Proceedings of MATSUS Spring 2024 Conference (MATSUS24)
DOI: https://doi.org/10.29363/nanoge.matsus.2024.094
Publication date: 18th December 2023
An improved understanding of the fundamental chemistry, morphology, and dynamics of polymers and soft materials necessitates advanced characterization techniques that are suitable for in situ and in operando studies. Small angle scattering methodologies have evolved rapidly over the past few decades in response to the ever-increasing demand for more detailed information on the complex nanostructures of multiphase and multicomponent soft materials, such as polymer assemblies and biomaterials. Currently, element-specific and contrast variation techniques—such as resonant (elastic) soft/tender X-ray scattering, anomalous small angle X-ray scattering, and contrast-matching small angle neutron scattering, or a combination thereof—are routinely employed to extract the chemical composition and spatial arrangement of constituent elements at multiple length scales and to examine electronic ordering phenomena. This presentation will discuss the recent development of resonant soft X-ray scattering (RSoXS) at the Advanced Light Source (ALS), which has enabled its application to various critical areas of materials research. RSoXS, by integrating conventional X-ray scattering with soft X-ray absorption spectroscopy, has emerged as a chemically sensitive structural probe that provides a novel method for unambiguously resolving the complex morphologies of mesoscale materials. Tuning the X-ray photon energies to match the absorption spectra of different chemical components allows for the selective enhancement of the scattering contributions from these components, thus offering a detailed view of their complex morphologies.

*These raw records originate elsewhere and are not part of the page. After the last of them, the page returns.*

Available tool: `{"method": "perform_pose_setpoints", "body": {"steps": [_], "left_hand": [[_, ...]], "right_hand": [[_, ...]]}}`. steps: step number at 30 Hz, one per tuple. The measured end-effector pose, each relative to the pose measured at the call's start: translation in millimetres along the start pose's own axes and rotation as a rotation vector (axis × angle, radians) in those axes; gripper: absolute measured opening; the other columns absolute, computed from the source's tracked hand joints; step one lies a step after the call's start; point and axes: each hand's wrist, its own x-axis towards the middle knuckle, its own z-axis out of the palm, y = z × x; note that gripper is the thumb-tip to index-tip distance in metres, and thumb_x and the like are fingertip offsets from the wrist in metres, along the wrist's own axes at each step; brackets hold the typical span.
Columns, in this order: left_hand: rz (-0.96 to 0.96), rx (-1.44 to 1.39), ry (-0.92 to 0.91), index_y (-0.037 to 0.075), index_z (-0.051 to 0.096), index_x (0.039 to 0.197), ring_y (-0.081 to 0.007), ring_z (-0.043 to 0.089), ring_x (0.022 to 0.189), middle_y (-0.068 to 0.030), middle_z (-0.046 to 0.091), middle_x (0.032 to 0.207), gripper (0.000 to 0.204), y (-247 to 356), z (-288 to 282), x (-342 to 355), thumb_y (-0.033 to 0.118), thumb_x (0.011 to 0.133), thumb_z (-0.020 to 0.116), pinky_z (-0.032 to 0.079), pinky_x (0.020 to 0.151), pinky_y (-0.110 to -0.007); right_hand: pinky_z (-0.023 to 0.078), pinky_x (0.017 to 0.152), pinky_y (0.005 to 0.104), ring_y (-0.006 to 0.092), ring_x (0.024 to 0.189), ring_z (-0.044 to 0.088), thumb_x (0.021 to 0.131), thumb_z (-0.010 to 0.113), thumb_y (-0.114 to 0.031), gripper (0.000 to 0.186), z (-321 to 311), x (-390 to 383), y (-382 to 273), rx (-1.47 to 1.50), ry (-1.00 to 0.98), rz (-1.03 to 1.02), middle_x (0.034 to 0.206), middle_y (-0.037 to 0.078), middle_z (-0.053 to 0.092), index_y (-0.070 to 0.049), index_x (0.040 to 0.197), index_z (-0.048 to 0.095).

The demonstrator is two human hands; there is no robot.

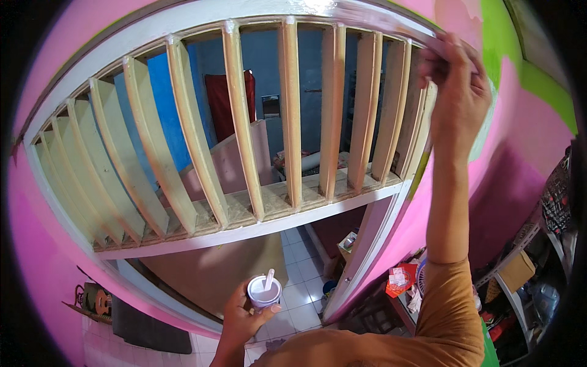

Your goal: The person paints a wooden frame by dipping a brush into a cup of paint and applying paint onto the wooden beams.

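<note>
My left hand [240, 315] is wrapped round a small white cup [265, 301] held low, in front of the doorway. A short pale stick [269, 279] stands in the cup and leans on its rim. My right arm is raised, and its hand [458, 82] grips a paintbrush [435, 44] at the upper right corner of the frame. Motion blurs the brush's far end, which lies along the white top rail [257, 13]. That rail looks glossy near the brush. Below it stand several cream wooden slats [239, 116], with white smears at their upper ends.
A white lower rail [257, 229] runs under the slats, above a doorway with a tiled floor [299, 293]. Pink wall [489, 202] with green patches borders the frame. At the right are a loaded shelf [510, 287] and a red package [400, 278]; a guitar [103, 301] stands at lower left.
</note>
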Motion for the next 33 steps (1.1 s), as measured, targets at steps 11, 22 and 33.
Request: {"method": "perform_pose_setpoints", "body": {"steps": [11, 22, 33], "left_hand": [[-0.05, -0.115, 0.077, -0.002, 0.051, 0.137, -0.0206, 0.063, 0.114, -0.0118, 0.063, 0.124, 0.075, -1.0, 7.6, -8.7, 0.006, 0.074, 0.09, 0.051, 0.099, -0.036], [-0.055, -0.131, 0.017, -0.002, 0.049, 0.138, -0.0213, 0.063, 0.114, -0.0124, 0.063, 0.124, 0.077, 0.8, 7.9, 3.1, 0.003, 0.072, 0.089, 0.051, 0.099, -0.037], [-0.015, -0.114, -0.065, -0.005, 0.049, 0.136, -0.0218, 0.064, 0.112, -0.0131, 0.063, 0.123, 0.076, 1.6, 25.3, 18.5, 0.004, 0.072, 0.089, 0.052, 0.099, -0.036]], "right_hand": [[0.048, 0.051, 0.0204, 0.0078, 0.061, 0.061, 0.105, 0.059, -0.019, 0.023, 87.7, -11.8, 3.9, 0.185, -0.216, 0.088, 0.073, 0.004, 0.066, 0.0, 0.095, 0.067], [0.054, 0.057, 0.0274, 0.0138, 0.067, 0.065, 0.1, 0.067, -0.02, 0.027, -105.8, 58.7, 50.3, -0.243, 0.156, -0.05, 0.081, 0.011, 0.071, 0.006, 0.103, 0.069], [0.051, 0.052, 0.0259, 0.0119, 0.062, 0.063, 0.103, 0.062, -0.021, 0.024, -55.3, 44.5, 30.6, 0.029, -0.064, 0.103, 0.076, 0.007, 0.067, 0.001, 0.093, 0.067]]}}
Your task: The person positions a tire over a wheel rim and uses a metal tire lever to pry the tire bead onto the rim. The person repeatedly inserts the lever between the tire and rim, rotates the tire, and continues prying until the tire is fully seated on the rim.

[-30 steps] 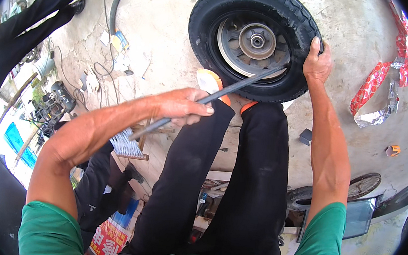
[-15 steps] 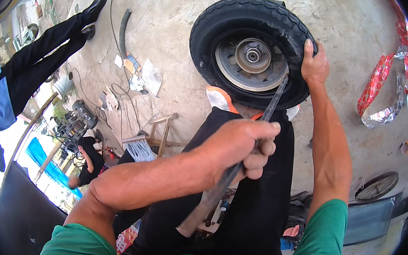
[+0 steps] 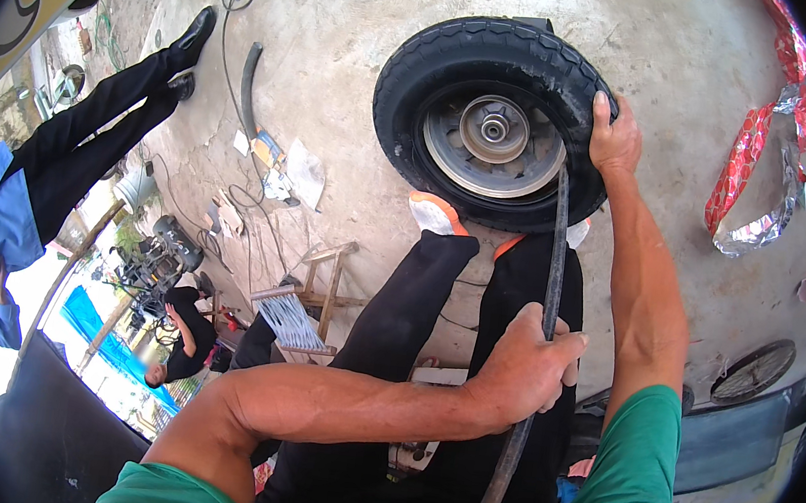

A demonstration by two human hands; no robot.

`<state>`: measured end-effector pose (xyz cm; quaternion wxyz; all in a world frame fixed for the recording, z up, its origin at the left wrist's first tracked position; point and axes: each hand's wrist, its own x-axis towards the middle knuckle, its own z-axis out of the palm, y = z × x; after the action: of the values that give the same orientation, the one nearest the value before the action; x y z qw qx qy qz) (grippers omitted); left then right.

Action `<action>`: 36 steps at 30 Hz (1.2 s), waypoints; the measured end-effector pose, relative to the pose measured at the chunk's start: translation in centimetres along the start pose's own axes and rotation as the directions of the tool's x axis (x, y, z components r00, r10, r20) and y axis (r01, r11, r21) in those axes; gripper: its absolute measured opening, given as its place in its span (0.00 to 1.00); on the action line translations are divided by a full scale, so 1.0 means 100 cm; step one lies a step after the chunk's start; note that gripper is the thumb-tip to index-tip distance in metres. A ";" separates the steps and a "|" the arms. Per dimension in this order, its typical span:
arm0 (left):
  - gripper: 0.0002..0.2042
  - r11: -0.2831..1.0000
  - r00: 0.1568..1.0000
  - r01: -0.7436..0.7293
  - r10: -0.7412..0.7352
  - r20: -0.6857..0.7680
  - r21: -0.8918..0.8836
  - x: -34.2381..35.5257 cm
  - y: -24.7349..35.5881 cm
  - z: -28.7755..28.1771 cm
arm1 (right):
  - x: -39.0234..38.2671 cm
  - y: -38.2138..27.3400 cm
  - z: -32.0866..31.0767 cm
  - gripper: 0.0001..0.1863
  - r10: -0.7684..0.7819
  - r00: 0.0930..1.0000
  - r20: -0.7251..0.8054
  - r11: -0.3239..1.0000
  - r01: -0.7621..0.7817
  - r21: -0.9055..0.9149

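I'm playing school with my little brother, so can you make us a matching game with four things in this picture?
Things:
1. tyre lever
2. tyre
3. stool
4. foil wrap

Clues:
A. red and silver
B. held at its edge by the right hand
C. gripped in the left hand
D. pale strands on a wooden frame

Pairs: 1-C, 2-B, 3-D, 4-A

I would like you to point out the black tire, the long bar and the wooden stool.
Black tire (image 3: 489, 61): head view, on its upper sidewall.
Long bar (image 3: 558, 254): head view, on its upper half.
Wooden stool (image 3: 293, 320): head view, on its woven seat.
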<state>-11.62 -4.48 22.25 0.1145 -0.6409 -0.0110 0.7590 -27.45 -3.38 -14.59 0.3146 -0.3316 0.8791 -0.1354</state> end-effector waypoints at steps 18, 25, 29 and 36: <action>0.15 0.955 0.997 0.078 -0.079 -0.011 0.287 0.003 0.007 -0.045 | -0.004 0.000 0.006 0.46 0.035 0.999 -0.005 0.999 -0.035 -0.033; 0.14 0.998 0.992 0.068 -0.068 0.105 0.002 0.011 0.025 -0.054 | 0.000 -0.008 -0.003 0.44 0.025 1.000 0.019 0.999 -0.024 -0.036; 0.15 0.996 0.994 0.040 -0.032 0.101 -0.078 0.015 0.026 -0.031 | 0.004 0.000 0.001 0.43 0.011 1.000 -0.016 1.000 -0.012 -0.027; 0.18 0.997 0.997 -0.070 0.070 0.013 -0.043 0.024 -0.027 0.006 | -0.011 -0.015 -0.021 0.45 0.010 0.996 0.088 0.999 -0.007 -0.038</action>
<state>-12.15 -1.29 20.49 0.0741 -0.6378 -0.0056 0.7666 -27.41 -3.72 -11.85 0.3477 -0.3392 0.8681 -0.1028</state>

The applications of RSoXS have broadened to include structured polymer assemblies, organic electronics, functional nanocomposites, liquid crystals, and bio/bio-hybrid materials. The advancement in correlative analysis through multimodality, combined with high-throughput and autonomous experiments, is opening a new paradigm in materials research. The further development of resonant X-ray scattering instrumentation with cross-platform sample environments will facilitate multimodal in-situ and in-operando characterization of system dynamics with significantly improved spatial and temporal resolution.